OpenAI’s ongoing legal disputes with The New York Times regarding data for AI training may still be brewing, but OpenAI is moving forward with collaborations with other publishers, including some of the largest news publishers in France and Spain.
OpenAI recently announced deals with Le Monde and Prisa Media to incorporate French and Spanish news content into OpenAI’s ChatGPT chatbot. According to a blog post by OpenAI, this partnership will provide users of ChatGPT with current event coverage from respected brands such as El País, Cinco Días, As, and El Huffpost, enhancing the training data for OpenAI.
OpenAI stated:
ChatGPT users will soon have access to relevant news content from these publishers through concise summaries, attributed links, and the option to explore additional information or related articles from the news sources. We are committed to improving ChatGPT and supporting the news industry’s role in delivering timely, reliable information to users.
So far, OpenAI has disclosed licensing agreements with several content providers, including:
- Stock media library Shutterstock (for images, videos, and music training data)
- The Associated Press
- Axel Springer (owner of Politico and Business Insider, among others)
- Le Monde
- Prisa Media
While the financial details of these deals have not been publicly disclosed by OpenAI, it has been estimated that the company may be paying between $4 million and $20 million annually for news content, based on previous reports from The Information.
Considering OpenAI’s substantial financial position with over $11 billion in funds and annual revenue surpassing $2 billion (source Financial Times), the financial commitments to publishers could potentially hinder AI competitors seeking similar licensing agreements, as highlighted by Hunter Walk, a partner at Homebrew and co-founder of Screendoor.

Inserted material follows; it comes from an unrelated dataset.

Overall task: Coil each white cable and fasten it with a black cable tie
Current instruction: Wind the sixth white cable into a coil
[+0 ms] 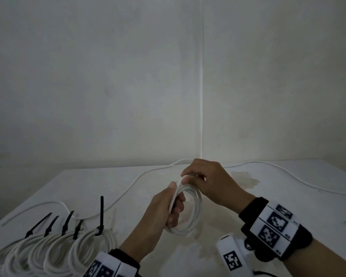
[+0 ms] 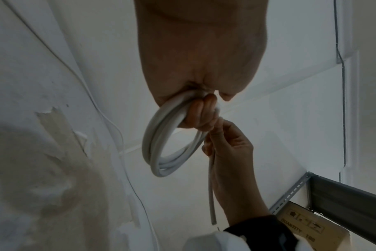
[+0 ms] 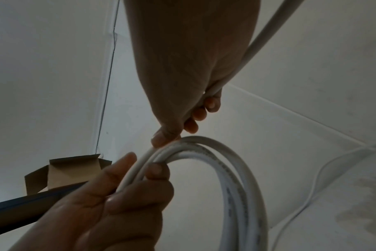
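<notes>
- Nearest the viewer: two wrists in black bands (image 1: 276,226) carrying white tags with black square marks.
- Left hand (image 1: 164,206) holds the white cable coil (image 1: 190,208) above the table (image 1: 288,196); thumb on the outer side, fingers (image 3: 157,171) curled through the loops, clamping the bundle.
- Right hand (image 1: 210,180) sits at the coil's top, just beyond the left thumb, fingers bent round one strand; thumb tip (image 3: 161,139) presses that strand against the bundle.
- The coil is a rough ring of several turns, held on edge, its open centre facing the person; it hangs down and right from the left hand's grip.
- From the left wrist, a free cable end (image 2: 212,195) runs straight along the right palm toward the right wrist.
- A loose white cable (image 1: 128,188) trails over the table from the hands' far side, bending left; another cable (image 1: 288,172) snakes along the far right edge.
- Bottom left of the table: a row of finished coils (image 1: 54,250), overlapping, each with a black cable tie (image 1: 101,214) whose tail points up and away.
- The table's far edge meets a white wall corner (image 1: 201,116); bare, stained tabletop lies under and right of the hands.
</notes>
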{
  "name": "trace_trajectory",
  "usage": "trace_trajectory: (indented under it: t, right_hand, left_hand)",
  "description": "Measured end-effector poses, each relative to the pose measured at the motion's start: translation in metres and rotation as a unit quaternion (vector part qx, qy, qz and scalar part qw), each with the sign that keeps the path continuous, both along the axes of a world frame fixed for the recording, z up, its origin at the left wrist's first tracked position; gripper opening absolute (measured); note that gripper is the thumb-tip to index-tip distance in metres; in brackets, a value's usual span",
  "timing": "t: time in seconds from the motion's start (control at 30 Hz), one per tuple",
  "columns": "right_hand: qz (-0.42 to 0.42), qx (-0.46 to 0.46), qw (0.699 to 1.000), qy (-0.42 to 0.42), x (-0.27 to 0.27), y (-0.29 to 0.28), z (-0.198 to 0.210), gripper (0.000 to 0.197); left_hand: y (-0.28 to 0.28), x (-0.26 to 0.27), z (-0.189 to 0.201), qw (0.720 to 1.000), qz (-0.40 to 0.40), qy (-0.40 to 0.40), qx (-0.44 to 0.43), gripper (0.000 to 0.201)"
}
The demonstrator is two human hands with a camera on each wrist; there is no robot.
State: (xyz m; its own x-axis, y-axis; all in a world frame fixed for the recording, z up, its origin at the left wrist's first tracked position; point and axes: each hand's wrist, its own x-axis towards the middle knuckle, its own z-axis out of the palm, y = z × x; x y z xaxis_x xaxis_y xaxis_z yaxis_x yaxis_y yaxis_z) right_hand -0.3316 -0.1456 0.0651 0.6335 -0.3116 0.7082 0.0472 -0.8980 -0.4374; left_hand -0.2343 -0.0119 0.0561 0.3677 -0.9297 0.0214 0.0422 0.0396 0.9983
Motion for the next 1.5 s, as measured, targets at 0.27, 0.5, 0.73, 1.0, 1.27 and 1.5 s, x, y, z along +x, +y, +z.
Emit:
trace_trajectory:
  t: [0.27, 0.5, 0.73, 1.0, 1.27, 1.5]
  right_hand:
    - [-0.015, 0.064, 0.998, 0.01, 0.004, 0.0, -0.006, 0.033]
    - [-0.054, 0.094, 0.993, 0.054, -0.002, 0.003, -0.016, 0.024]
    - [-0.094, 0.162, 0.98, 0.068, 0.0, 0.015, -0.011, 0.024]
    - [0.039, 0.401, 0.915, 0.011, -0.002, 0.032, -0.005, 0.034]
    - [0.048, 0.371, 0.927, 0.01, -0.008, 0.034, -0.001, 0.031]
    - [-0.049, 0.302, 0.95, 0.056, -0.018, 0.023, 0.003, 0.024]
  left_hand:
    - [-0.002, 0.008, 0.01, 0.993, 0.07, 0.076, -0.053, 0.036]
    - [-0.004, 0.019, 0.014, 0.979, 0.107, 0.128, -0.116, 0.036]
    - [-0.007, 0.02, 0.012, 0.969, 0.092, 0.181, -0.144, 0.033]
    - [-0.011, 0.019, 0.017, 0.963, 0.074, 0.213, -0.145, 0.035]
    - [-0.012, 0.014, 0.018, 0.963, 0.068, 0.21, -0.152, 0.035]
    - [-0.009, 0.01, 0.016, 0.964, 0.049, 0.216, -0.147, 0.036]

Walk expressed his concerns on his blog:
If the cost of experimentation is constrained by significant licensing deals, it could impede innovation. The substantial payments made to data providers are creating entry barriers for potential competitors. By setting high costs, companies like Google and OpenAI may hinder future competition.
While the debate continues on whether these licensing agreements create entry barriers for new AI players, many AI vendors have chosen not to obtain licenses for the data they use to train their AI models, opting for potential legal risks instead. For instance, the art-generating platform Midjourney reportedly utilizes Disney movie stills for training without a formal agreement with Disney.
The deeper question is whether licensing should be an inherent part of conducting business and exploring AI innovations. Walk suggests the need for a regulatory “safe harbor” to protect AI vendors, startups, and researchers from legal liabilities, given ethical and transparency standards.
Interestingly, the U.K. recently proposed measures to safeguard text and data mining for AI training from copyright limitations for research purposes, although these efforts did not materialize.
Amidst the ongoing debate, the challenge remains in striking a balance between compensating publishers fairly and enabling access to training data for AI challengers and academics, alongside major incumbents. Potential solutions could include grants or increased venture capital support in this space.
With the legal landscape still uncertain regarding the extent of fair use protections for AI vendors against copyright claims, it is crucial to address these complexities to avoid a scenario where a few dominant companies control vast pools of crucial training datasets, exacerbating talent drain in academia and limiting innovation opportunities.